═══ Provided information ═══
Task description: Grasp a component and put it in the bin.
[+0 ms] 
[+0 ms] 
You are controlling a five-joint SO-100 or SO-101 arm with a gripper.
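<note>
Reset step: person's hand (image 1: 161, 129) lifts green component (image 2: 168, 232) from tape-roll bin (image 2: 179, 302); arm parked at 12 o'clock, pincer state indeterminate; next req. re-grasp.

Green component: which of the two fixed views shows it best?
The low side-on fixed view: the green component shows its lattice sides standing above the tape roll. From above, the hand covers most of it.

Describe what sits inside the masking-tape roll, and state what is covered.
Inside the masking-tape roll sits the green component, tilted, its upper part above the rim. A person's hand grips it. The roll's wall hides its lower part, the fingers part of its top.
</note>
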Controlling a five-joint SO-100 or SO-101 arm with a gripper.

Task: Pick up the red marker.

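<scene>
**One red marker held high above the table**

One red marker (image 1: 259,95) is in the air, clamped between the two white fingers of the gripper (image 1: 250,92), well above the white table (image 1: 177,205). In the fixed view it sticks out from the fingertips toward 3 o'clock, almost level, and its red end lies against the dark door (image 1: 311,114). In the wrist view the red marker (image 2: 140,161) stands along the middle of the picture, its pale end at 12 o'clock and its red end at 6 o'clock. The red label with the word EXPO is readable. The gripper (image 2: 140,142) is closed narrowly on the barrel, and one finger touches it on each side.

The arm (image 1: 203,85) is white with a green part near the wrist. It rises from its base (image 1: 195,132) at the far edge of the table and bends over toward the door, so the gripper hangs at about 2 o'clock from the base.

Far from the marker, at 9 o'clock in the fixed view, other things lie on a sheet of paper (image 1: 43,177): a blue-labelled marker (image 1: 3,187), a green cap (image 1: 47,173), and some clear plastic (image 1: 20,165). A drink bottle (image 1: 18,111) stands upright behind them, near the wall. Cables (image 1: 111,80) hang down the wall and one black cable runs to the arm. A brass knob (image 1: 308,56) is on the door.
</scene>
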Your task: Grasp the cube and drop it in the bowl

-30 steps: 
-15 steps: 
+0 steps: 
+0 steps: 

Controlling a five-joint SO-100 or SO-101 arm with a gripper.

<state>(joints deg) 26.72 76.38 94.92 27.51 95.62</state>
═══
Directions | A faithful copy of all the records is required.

Task output |
Task description: Grasp a component and put it in the bin.
[+0 ms] 
[+0 ms] 
You are controlling a five-joint SO-100 or SO-101 arm with a gripper.
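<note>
Reset step: person's hand (image 1: 161, 129) lifts green component (image 2: 168, 232) from tape-roll bin (image 2: 179, 302); arm parked at 12 o'clock, pincer state indeterminate; next req. re-grasp.

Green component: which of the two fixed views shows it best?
The low side-on fixed view: the green component shows its lattice sides standing above the tape roll. From above, the hand covers most of it.

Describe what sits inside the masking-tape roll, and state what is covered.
Inside the masking-tape roll sits the green component, tilted, its upper part above the rim. A person's hand grips it. The roll's wall hides its lower part, the fingers part of its top.
</note>
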Controlling a five-joint SO-100 or SO-101 arm with a gripper.

Task: Pick up the red marker.

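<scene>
**One red marker held high above the table**

One red marker (image 1: 259,95) is in the air, clamped between the two white fingers of the gripper (image 1: 250,92), well above the white table (image 1: 177,205). In the fixed view it sticks out from the fingertips toward 3 o'clock, almost level, and its red end lies against the dark door (image 1: 311,114). In the wrist view the red marker (image 2: 140,161) stands along the middle of the picture, its pale end at 12 o'clock and its red end at 6 o'clock. The red label with the word EXPO is readable. The gripper (image 2: 140,142) is closed narrowly on the barrel, and one finger touches it on each side.

The arm (image 1: 203,85) is white with a green part near the wrist. It rises from its base (image 1: 195,132) at the far edge of the table and bends over toward the door, so the gripper hangs at about 2 o'clock from the base.

Far from the marker, at 9 o'clock in the fixed view, other things lie on a sheet of paper (image 1: 43,177): a blue-labelled marker (image 1: 3,187), a green cap (image 1: 47,173), and some clear plastic (image 1: 20,165). A drink bottle (image 1: 18,111) stands upright behind them, near the wall. Cables (image 1: 111,80) hang down the wall and one black cable runs to the arm. A brass knob (image 1: 308,56) is on the door.
</scene>
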Your task: Grasp the cube and drop it in the bowl

-30 steps: 
-15 steps: 
+0 steps: 
+0 steps: 

Controlling a five-joint SO-100 or SO-101 arm with a gripper.

<state>(joints deg) 26.72 76.38 94.92 27.51 95.62</state>

The exercise calls for nothing more than this answer.